CS: There’s very different reasons why there might not be a hurdle; one we can do, one we would be very, very hesitant to do.
If you’re a small fund and you’ve historically generated really high rates of return that have exceeded what would be a hurdle in every period, you’ve never had a hurdle, and you’re coming back to market with the same terms, your fund size is not growing, that’s one where we would consider that. A lot of venture funds don’t have and have never had a hurdle, but they make 20 percent net every year, so the hurdle doesn’t really come into play. We would consider that.
A large fund removing the hurdle that has been there in the past, that is raising a bigger fund that is going to be oversubscribed, to me the justification for removing that hurdle is not LP-favorable. It’s something that is signaling either what your expected returns are going to be going forward or you just want more economics if returns aren’t as good as you expect them to be. Both are a concern.
You’re seeing some public pensions just in principle refuse to commit to those types of funds. For us, that would be very, very low probability to get there.
What is the biggest source of frustration for you at the moment?
CS: Fund to fund sales. GPs are using current funds to buy a stake in a company held by a prior fund. It is being marketed as ‘business as usual,’ and in some cases I can understand why it is the case, but there are still potential conflicts and risks around it that I don’t love.
The general thesis is: ‘We have inbound interest in the company from a number of other entities, we don’t really want to sell all of it yet; the company could use some additional capital’ – so it’s quite common in a growth situation – ‘we have very strong visibility into revenue for the next year or maybe even longer, and so as the biggest private equity fund in this company to date and having been in it for 4 or 5 years now, we know it really well.’ There may be a third party who is putting a bigger chunk in, the prior fund is taking their position out and then the subsequent fund is buying in at the new mark. That seems to be happening quite a bit.
We have voted against it and that doesn’t make us a popular member of the LPAC to have to do that, but I think that’s our duty, to really challenge and question some of these things
I understand the reasons why – you have a lot of capital being put to work and so private equity’s increasingly buying from private equity, there is the third-party fund setting the valuation so there’s not one fund technically setting the valuation and buying from the other one, but there still is conflicts of interest in the model. You essentially have liquidity going from one fund to the next. We’ve voted against it in a couple of instances and we’ve approved it in a couple of instances.
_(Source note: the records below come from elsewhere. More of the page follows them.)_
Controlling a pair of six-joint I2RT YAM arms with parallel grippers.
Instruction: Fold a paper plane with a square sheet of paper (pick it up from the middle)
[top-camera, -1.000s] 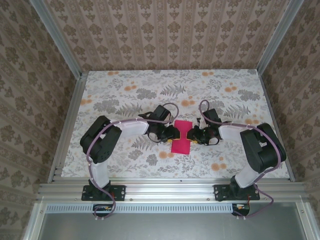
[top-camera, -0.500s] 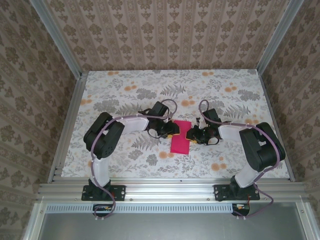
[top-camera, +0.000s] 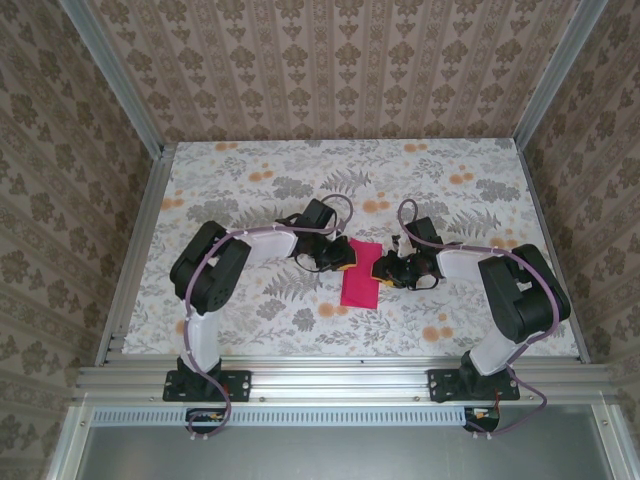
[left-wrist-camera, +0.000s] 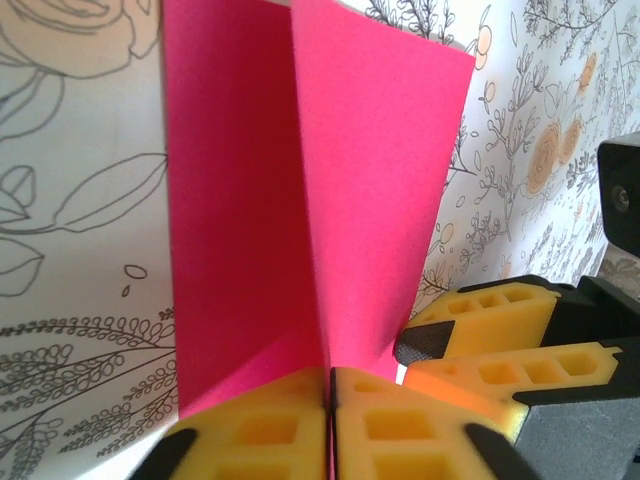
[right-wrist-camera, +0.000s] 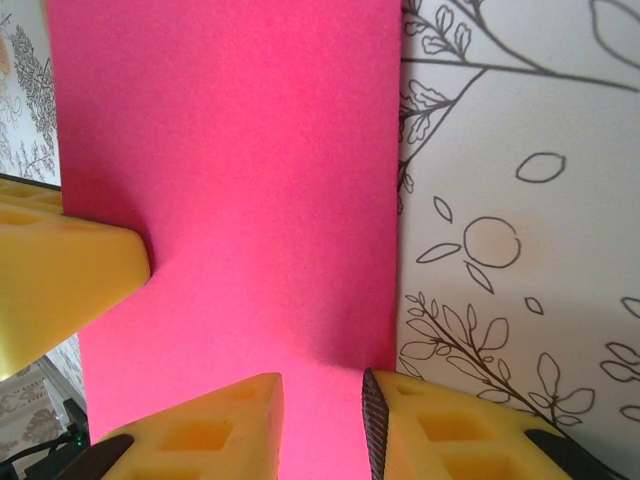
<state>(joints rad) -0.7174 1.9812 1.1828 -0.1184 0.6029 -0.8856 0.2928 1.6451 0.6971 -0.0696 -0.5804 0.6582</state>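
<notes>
The square sheet of paper, magenta-pink, lies as a narrow rectangle on the flowered table between the two arms; it does not have the pointed form of a paper plane. In the left wrist view the paper rises in a lengthwise ridge, and my left gripper is shut on the near end of that ridge. My left gripper is at the sheet's upper left. My right gripper stands open, its fingertips over the paper near its right edge. From above, my right gripper meets the sheet's right side.
The table has a grey leaf and orange flower print. Patterned walls and aluminium rails close it in on three sides. The right gripper's yellow fingers are close beside my left gripper.
My left gripper has closed onto the paper's raised ridge and shifted slightly towards the sheet's far end. The right gripper has barely moved.
</notes>
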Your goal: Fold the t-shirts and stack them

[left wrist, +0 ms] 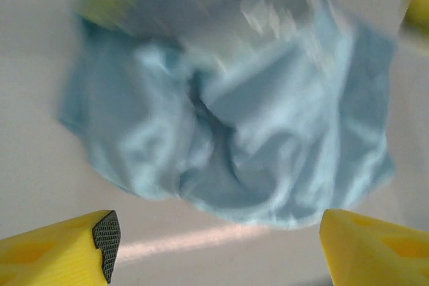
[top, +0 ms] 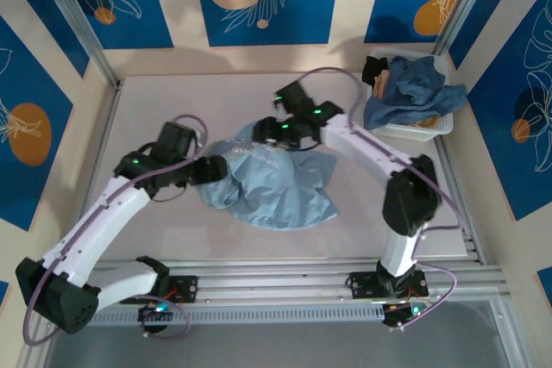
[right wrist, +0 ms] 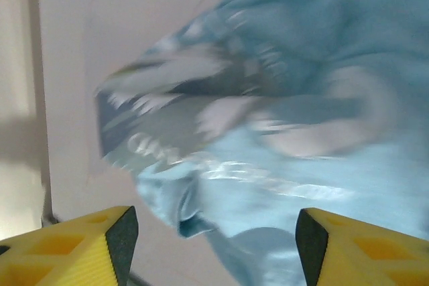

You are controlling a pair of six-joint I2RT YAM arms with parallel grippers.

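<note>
Just ahead of L gripper: tee (crumpled).

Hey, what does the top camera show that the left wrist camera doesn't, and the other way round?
Top external adds the wider scene: both arms, the right gripper at the far edge of the pale blue t-shirt, and a white basket at the far right with a darker blue t-shirt in it. Left wrist adds a close, blurred look at the cloth's folds and the left gripper, its yellow fingers spread wide with nothing between them. Shared: the pale blue t-shirt lying crumpled on the table.
</note>
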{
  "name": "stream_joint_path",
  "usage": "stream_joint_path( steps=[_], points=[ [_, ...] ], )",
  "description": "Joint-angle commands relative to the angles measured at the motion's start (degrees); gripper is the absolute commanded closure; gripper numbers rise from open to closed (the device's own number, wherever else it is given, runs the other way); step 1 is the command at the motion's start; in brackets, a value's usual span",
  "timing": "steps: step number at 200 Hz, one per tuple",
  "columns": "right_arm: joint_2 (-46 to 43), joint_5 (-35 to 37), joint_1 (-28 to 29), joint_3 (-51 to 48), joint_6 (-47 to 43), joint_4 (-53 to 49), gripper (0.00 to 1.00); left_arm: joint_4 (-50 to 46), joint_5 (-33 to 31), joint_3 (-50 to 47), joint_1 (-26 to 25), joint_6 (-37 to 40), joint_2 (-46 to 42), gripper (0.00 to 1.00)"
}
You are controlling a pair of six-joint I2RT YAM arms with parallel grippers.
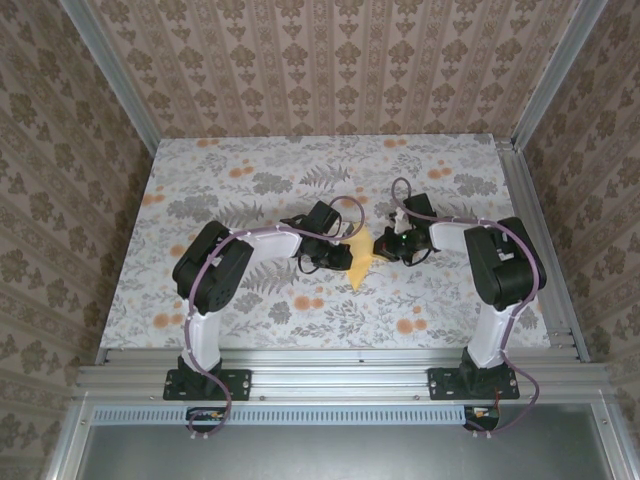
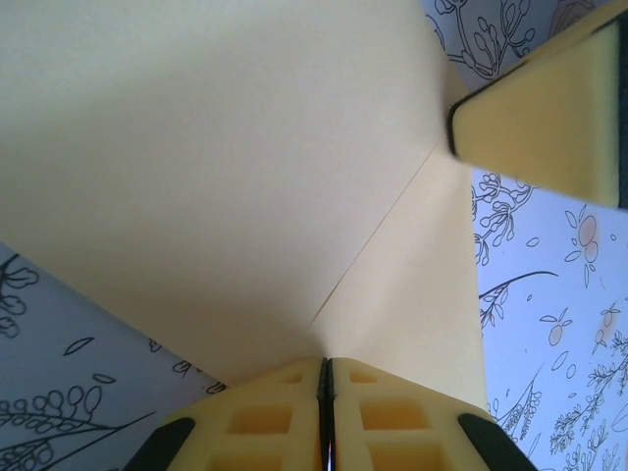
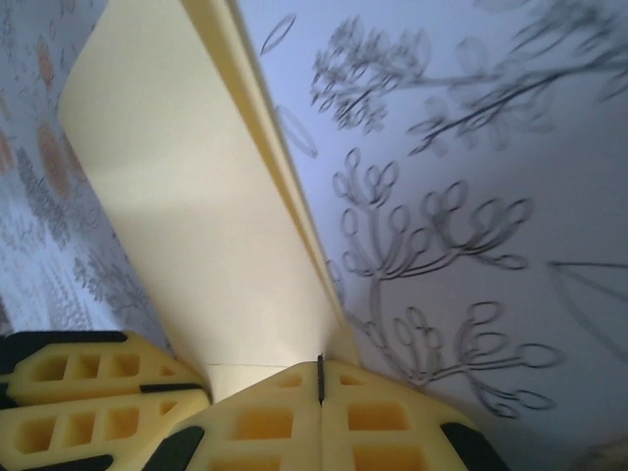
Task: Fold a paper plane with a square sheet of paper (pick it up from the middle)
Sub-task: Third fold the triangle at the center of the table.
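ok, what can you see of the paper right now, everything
The paper is thin, plain, pale yellow and partly folded: a straight crease runs across it in the left wrist view, and stacked folded edges show in the right wrist view. From above it tapers to a point toward the arms, over the middle of the floral table. The left gripper and right gripper are both shut on it, from opposite sides.

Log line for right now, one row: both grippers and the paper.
left gripper: shut on paper | right gripper: shut on paper | paper: creased, partly folded, held between both grippers above table
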Motion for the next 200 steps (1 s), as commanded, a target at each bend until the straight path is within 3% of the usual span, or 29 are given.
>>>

What’s the main area of concern?
CS: Carry. In the prior fund the general partner could be realizing carry, so in those situations we’ve said ‘you’ve got to roll that carry or escrow it or reinvest it’ or something, otherwise it’s kind of a free option. We have voted against it and that doesn’t make us a popular member of the LPAC to have to do that, but I think that’s our duty, to really challenge and question some of these things. Hopefully they all work out great because we’re still invested in them, but I think there are some issues that can occur.
Do you have the freedom to invest in funds with non-traditional terms?
CS: We would consider them. There would be an educational process internally and it would still have to go through our formal recommendation process which, as a government entity, is very robust. If we think it’s the correct structure and the correct manager for those assets, we would certainly consider a perpetual vehicle, and we have, because I think it actually removes some issues. There’s no transaction fees coming or going, there’s no issue around valuation or who’s getting liquidity or who’s not. It’s just good assets that you can hold a long time. Warren Buffett says ‘My favorite holding period is forever,’ and he’s done a pretty good job, so maybe we should take cues from what he has done and see if we can replicate something similar in PE.
Christopher Schelling is director, private equity at the $28.6 billion Texas Municipal Retirement System.